You don't get it. I am talking about the Rush Limbaugh conservatives' animosity to clean energy, which makes absolutely no sense from any perspective......continuing to rely on Middle East oil is suicidal. Obviously clean fuel is not happening soon, but it WILL HAPPEN . Jeez, we put a man on the moon in ten years, so don't tell me clean energy couldn't happen. There is simply no WILL to do it. I am not saying that the oil companies are blocking clean energy. I am saying conservatives are on the wrong side of this issue and they should be talking about CONSERVING the environment and the natural resources.

PolishKnight| 4.18.12 @ 12:20PM

I find that metaphor rather interesting: Putting a man on the moon in 10 years.

Indeed, if such a program were created today, it would first decide astronauts and suppliers based upon diversity rather than cost and performance. In addition, Saturn V rockets were massive energy consumers with liquid hydrogen being produced from energy derived from fossil fuels of nuclear. But who knows? Probably the left would insist upon using windmills to make the fuel and that would had a few billion to the cost overrun.

In other words, the left would have turned the space program in The Big Dig.

DTOM!| 4.18.12 @ 12:34PM

CNR,

What exactly is your definition of "Clean Energy?"

If you want power without byproducts, without waste heat you are in the wrong realm. God didn't give us a universe where that'll work. No amount of high energy physics research is going to repeal the laws of thermodynamics.

As I told you before - burning natural gas is as close to clean energy as we're going to get, barring a politically-acceptable solution to spent nuclear fuel or radically-advanced nuclear power fuel cycles.

So what is it that you want?

Well, what?

DTOM

Mike Hawk| 4.18.12 @ 12:35PM

You are no Conservative, you are a troll.

Mike Hawk| 4.18.12 @ 12:36PM

You are no Conservative, you are a troll.

Bob S| 4.18.12 @ 12:37PM

"...which makes absolutely no sense from any persepctive..."
How about the perspective that these companies are failing left and right and taking our tax dollars down the drain with them?

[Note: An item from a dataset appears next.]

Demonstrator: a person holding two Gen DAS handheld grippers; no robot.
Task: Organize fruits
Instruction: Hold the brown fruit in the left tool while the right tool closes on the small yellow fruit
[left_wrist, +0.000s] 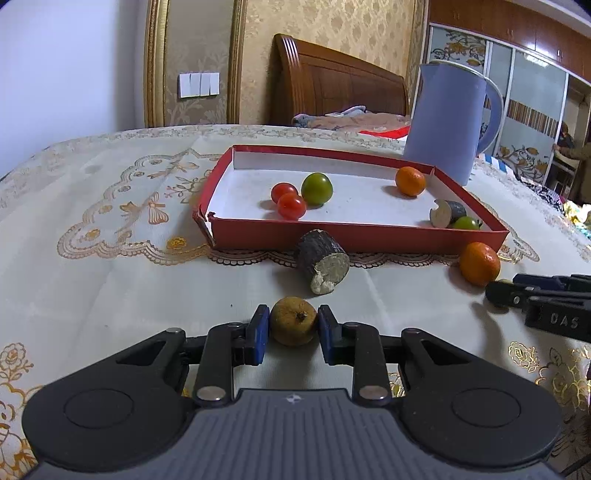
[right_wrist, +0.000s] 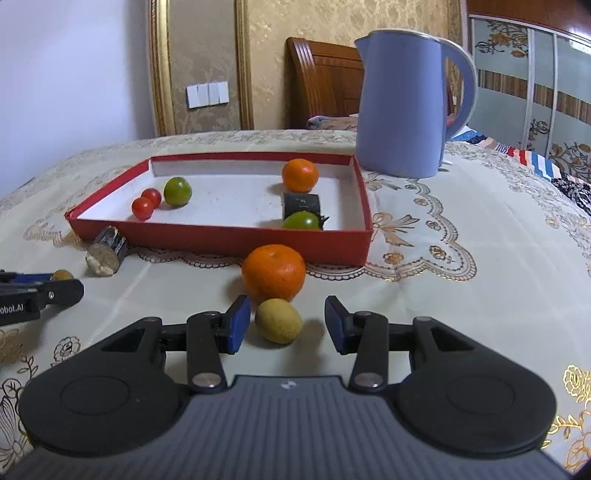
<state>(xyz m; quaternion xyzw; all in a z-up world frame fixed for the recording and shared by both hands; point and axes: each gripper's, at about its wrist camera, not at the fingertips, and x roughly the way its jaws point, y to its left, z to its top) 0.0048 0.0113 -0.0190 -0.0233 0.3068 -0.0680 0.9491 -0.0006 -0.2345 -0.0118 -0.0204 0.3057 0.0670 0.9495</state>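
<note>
A bedroom with gold-patterned wallpaper and a wooden headboard (left_wrist: 332, 85) lies behind a counter (left_wrist: 110, 258) draped in a cream cloth with gold embroidery. At mid-frame in the left wrist view sits a shallow red tray (left_wrist: 354, 240) with a white floor; a lavender kettle (left_wrist: 447, 118) stands just behind its upper right corner.

Inside the tray lie two red tomatoes (left_wrist: 288, 201) touching each other, a green tomato (left_wrist: 316, 189) beside them, an orange (left_wrist: 410, 181) near the right wall, and a dark cut cane piece (left_wrist: 447, 213) with a second green tomato (left_wrist: 466, 223) in the lower right corner.

Outside the tray, another cane piece (left_wrist: 323, 260) lies against its front wall, and a second orange (right_wrist: 274, 272) sits just in front of it.

The left gripper (left_wrist: 293, 328), low in its frame, is clamped on a brownish round fruit (left_wrist: 294, 321), both blue pads pressing its sides. The right gripper (right_wrist: 284, 323) stands apart around a small yellow-green fruit (right_wrist: 279, 320) resting on the cloth just below the orange; its pads are clear of it.
</note>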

How about the perspective that these companies have not made any economic sense, and probably will not make any economic sense for a long time, if ever?

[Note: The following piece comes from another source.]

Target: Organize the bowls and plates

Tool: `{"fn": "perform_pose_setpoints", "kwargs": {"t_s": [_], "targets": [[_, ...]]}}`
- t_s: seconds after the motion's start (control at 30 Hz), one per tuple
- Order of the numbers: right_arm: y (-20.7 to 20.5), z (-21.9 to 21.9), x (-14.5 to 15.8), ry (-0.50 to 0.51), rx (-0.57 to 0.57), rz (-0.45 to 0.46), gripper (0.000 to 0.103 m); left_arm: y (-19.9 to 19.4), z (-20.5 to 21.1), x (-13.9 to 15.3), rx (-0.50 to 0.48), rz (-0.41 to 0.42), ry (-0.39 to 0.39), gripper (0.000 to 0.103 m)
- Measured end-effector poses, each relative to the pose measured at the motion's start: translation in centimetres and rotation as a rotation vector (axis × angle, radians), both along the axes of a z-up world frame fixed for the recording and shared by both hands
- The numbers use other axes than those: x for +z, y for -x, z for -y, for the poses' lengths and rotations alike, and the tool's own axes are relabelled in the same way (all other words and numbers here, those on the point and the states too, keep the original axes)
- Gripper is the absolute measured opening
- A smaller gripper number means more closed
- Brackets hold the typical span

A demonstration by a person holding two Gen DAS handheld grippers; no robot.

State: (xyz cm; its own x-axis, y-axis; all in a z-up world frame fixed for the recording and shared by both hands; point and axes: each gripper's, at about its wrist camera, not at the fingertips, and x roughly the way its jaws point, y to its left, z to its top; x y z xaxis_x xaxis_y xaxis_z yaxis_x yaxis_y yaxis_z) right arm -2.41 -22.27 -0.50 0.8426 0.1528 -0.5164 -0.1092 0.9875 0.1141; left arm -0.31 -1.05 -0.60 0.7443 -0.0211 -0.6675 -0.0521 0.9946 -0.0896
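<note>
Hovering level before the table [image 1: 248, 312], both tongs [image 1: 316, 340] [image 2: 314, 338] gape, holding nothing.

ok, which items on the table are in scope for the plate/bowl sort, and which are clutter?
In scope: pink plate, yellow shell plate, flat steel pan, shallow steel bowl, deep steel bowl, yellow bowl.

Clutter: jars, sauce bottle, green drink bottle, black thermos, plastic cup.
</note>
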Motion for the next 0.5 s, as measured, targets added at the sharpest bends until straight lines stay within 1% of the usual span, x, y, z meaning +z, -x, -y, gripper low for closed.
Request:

"...continuing to rely on Middle East oil is suicidal."

You'd be surprise to hear how many "Rush Limbaugh conservatives" will agree with you on that one. They are equally frustrated with how insistent the President is on forbidding development of oil and natural gas resources in the US.

"Obviously clean fuel is not happening soon, but it WILL HAPPEN . Jeez, we put a man on the moon in ten years, so don't tell me clean energy couldn't happen."

Funny you should mention the moon missions, seeing how Obama effectively terminated any hope of us going back to the moon after Bush declared we will be going back. He has to use that money to pay for his energy subsidies, but that money is burning up faster than a space shuttle on re-entry. And your assertion that "clean fuel" is not happening soon is misleading. Technological advances have made clean fuel possible from conventional energy sources. And if "clean fuel" WILL HAPPEN as you claim it is, why don't we throw our money behind an energy source that is equally as unlikely, cold fusion? Or why don't we throw our money at perpetual motion free energy machines? If we can ignore the physics for solar and wind, why not ignore the physics for these energy "source" as well?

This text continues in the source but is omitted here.